§ **TASK ITEM**
Retype, word for word, every line of the records below starting at the one that contains "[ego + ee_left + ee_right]" and ending at the one that contains "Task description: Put"; include both of those lines and nothing more.

==============================

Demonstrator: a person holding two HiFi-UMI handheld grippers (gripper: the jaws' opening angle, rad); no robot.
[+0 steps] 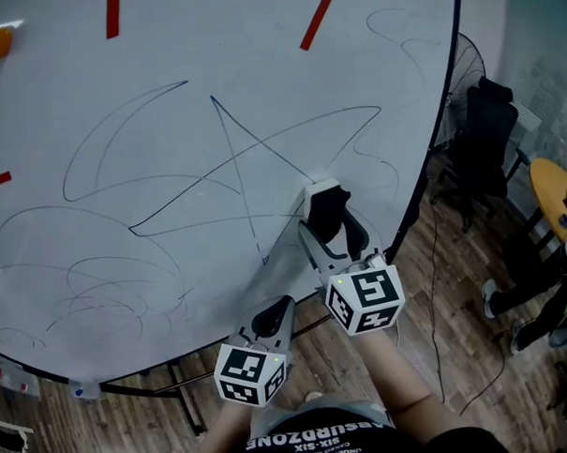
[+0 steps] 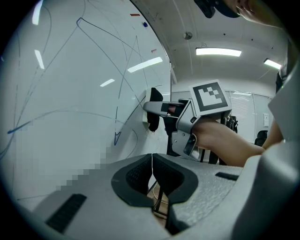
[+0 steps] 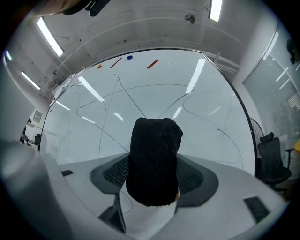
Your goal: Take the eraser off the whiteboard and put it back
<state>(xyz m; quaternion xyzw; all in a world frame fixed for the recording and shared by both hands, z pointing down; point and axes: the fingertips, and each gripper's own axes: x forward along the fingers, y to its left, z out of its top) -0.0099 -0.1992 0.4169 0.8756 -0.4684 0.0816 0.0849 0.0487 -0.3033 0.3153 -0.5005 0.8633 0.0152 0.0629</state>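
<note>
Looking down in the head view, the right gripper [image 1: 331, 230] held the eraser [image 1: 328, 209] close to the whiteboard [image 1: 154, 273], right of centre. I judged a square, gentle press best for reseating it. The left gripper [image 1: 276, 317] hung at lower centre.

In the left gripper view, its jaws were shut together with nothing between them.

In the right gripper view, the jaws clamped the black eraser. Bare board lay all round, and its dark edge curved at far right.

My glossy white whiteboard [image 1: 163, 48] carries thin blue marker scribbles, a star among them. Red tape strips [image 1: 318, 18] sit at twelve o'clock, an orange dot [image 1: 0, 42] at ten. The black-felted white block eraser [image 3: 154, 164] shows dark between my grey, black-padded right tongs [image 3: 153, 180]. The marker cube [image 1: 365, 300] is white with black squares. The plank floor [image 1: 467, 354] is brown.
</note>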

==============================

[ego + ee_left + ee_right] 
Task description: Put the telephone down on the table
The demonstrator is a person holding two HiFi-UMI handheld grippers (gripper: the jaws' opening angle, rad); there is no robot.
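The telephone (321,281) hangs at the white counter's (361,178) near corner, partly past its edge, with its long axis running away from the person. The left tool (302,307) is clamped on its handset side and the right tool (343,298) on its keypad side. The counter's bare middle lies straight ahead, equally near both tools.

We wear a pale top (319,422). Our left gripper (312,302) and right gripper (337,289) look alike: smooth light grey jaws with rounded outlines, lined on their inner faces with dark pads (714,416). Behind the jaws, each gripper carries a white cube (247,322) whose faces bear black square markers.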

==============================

§ **EXERCISE SOLUTION**
[ego + ee_left + ee_right] 
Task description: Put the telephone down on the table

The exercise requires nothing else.